Work order - Once the line with "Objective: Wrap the" is found in the data, output it and each following line exactly, up to and including the line with "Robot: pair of", and nothing before or after.

--------------------------------

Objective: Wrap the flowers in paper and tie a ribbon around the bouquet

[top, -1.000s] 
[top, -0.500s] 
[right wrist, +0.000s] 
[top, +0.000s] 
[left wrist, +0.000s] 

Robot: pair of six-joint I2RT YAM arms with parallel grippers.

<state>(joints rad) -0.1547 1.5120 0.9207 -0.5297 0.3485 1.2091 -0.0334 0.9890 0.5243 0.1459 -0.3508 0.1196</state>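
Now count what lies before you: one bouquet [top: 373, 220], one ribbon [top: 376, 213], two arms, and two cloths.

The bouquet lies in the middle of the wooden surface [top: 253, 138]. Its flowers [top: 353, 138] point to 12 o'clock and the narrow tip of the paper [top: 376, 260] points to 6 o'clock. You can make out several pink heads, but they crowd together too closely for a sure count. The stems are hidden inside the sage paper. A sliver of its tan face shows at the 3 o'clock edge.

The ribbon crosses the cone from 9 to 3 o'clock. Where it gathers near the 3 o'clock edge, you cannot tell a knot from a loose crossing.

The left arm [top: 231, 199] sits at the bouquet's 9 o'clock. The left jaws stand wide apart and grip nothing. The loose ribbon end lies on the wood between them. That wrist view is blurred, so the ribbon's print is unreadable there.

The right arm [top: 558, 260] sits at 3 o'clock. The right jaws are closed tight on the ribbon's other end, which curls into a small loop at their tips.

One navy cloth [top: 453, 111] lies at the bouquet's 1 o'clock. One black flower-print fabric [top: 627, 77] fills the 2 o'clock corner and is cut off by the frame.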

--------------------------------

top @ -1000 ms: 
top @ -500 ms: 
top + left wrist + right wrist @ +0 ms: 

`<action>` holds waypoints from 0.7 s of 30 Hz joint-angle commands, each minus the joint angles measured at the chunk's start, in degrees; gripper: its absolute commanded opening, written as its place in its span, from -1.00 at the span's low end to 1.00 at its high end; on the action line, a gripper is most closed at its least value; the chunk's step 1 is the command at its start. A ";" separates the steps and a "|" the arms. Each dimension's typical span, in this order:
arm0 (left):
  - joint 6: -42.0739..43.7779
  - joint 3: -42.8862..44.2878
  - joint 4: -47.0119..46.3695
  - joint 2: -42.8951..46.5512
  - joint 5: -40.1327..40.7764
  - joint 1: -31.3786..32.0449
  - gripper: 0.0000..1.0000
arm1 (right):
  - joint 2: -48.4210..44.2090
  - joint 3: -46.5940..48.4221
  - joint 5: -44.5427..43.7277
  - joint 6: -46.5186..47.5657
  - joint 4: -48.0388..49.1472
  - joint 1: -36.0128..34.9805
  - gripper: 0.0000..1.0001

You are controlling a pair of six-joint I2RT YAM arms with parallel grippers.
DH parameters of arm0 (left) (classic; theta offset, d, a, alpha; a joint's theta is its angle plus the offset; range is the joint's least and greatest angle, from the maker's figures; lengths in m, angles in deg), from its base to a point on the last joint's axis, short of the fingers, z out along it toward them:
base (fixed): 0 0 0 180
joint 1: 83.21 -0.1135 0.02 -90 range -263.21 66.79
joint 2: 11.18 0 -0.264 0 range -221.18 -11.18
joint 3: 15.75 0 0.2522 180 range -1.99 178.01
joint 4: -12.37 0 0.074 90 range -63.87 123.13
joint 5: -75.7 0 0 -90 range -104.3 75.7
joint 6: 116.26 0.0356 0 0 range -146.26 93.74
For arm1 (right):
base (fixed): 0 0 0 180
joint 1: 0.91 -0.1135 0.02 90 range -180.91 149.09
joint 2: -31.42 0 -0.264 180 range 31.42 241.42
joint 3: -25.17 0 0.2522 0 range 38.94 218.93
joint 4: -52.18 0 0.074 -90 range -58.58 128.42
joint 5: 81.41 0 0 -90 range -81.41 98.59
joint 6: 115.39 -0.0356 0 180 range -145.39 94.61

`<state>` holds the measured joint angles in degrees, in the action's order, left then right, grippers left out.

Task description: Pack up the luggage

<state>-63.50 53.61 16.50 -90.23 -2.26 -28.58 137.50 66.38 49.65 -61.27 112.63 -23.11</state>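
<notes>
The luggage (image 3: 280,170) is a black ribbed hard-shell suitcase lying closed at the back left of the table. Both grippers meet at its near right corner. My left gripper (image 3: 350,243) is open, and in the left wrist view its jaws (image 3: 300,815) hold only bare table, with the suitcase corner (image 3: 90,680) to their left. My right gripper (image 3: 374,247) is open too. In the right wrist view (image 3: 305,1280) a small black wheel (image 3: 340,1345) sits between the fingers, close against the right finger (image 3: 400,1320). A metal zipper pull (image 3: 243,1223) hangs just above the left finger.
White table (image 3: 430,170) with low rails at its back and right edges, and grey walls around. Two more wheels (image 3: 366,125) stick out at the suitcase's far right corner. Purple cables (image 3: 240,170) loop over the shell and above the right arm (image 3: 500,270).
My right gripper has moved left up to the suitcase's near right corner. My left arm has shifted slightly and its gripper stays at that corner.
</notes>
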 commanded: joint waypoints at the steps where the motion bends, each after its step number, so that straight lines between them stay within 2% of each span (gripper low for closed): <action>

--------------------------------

Solution for this problem -
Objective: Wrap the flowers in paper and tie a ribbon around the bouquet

[top, -1.000s] 
[top, -0.500s] 
[right wrist, +0.000s] 
[top, +0.000s] 
[left wrist, +0.000s] 

Robot: pair of six-joint I2RT YAM arms with parallel grippers.

This concludes the output for the exercise.